То же касается школы. В девятнадцатом веке мы ясно увидели её границы, её несостоятельность и выступили за либертарную форму образования, которую сейчас пропагандируют интеллектуалы системы. Однако способны ли мы понять, что происходит в нынешней школе? Наша критика в этой области находится в замороженном состоянии.
Уровень анархистского анализа сегодня не соответствует быстрым изменениям, происходящим в обществе и экономике. Анархистская критика новейшего производства ничтожна, а настаивание на методах и идеях анархо-синдикализма только заводит в тупик.
По нашему мнению, новые реальности не могут быть поняты с помощью старых анализов, даже если эти анализы были правильны в прошлом. На базе устаревших анализов проблематично атаковать сегодняшнюю систему - она опережает нас. Пример семьи здесь показателен. Когда-то мы выявили репрессивные функции этой институции, но сейчас не можем прийти к необходимым заключениям.

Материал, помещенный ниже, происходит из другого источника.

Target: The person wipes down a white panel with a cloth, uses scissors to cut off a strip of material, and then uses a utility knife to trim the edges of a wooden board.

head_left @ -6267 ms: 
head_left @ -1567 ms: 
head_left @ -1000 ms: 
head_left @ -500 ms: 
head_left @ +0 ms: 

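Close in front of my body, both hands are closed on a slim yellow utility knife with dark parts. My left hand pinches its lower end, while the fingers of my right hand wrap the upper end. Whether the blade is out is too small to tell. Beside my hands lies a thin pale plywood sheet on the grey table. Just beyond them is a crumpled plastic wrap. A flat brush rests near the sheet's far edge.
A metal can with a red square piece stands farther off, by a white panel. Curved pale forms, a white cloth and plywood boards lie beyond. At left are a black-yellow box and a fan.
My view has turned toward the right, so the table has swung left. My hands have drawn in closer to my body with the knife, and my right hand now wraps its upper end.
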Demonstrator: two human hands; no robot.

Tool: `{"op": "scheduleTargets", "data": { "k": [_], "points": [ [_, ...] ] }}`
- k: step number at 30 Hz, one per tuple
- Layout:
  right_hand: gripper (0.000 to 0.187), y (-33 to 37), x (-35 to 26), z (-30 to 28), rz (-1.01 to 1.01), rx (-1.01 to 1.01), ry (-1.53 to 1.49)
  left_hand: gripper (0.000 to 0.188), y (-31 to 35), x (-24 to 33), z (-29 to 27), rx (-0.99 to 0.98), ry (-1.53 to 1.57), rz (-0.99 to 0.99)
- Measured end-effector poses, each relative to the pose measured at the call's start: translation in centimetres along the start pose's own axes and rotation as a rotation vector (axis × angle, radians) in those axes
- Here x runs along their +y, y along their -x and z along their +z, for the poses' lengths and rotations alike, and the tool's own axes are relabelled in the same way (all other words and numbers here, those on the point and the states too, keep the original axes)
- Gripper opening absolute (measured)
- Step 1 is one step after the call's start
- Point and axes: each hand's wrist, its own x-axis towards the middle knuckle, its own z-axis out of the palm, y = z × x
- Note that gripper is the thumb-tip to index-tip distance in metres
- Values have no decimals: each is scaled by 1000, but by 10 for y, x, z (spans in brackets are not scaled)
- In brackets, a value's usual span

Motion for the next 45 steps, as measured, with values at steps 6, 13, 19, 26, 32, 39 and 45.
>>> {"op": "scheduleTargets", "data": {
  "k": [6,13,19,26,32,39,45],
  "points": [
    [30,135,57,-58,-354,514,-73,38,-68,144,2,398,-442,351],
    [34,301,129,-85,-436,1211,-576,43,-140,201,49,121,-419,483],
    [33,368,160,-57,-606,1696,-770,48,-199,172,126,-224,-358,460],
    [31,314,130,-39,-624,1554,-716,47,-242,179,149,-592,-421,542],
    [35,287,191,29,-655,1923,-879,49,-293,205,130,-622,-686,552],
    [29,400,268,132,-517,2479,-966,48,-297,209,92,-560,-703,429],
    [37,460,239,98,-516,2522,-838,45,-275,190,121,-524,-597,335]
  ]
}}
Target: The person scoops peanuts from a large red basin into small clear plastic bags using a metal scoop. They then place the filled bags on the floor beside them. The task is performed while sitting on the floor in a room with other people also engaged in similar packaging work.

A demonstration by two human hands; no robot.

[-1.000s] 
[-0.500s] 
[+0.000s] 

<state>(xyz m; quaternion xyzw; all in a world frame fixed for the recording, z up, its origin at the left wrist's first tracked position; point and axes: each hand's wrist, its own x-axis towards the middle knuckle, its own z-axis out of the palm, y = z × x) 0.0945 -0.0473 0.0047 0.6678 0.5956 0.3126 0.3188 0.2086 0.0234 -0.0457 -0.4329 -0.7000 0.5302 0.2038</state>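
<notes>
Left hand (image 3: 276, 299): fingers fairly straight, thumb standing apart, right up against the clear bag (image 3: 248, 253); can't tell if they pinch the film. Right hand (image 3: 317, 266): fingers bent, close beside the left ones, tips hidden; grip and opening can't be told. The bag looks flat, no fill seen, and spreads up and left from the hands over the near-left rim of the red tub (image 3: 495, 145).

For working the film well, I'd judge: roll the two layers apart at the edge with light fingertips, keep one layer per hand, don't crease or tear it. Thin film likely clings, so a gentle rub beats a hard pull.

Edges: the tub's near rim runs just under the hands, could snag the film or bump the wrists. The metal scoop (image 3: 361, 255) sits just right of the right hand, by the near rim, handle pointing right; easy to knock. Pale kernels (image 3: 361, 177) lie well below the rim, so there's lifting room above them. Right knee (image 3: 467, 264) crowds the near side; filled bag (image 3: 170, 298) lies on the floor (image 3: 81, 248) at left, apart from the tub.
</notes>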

Перед лицом тех молодых людей, которым нужен весомый довод, чтобы не рисковать жизнью просто так, мы не знаем, что сказать. Другие дают молодёжи свои ответы, и хотя мы понимаем, что эти ответы - ложь, молодые принимают их за чистую монету, растрачивая тем самым свою освободительную агрессию и превращая себя в послушные инструменты власти. Где же наше воображение и наша способность к анализу? Другие говорят молодым, что жизнь ценна сама по себе, что бог подарил нам её, что она служит наслаждениям, что она нужна революции, культуре, нации, человечеству, сохранению рода, обществу и т. д. Мы понимаем, что все эти утверждения ложны, но не знаем, что предложить молодым в качестве реальной альтернативы, когда они рискуют своей жизнью ради риска.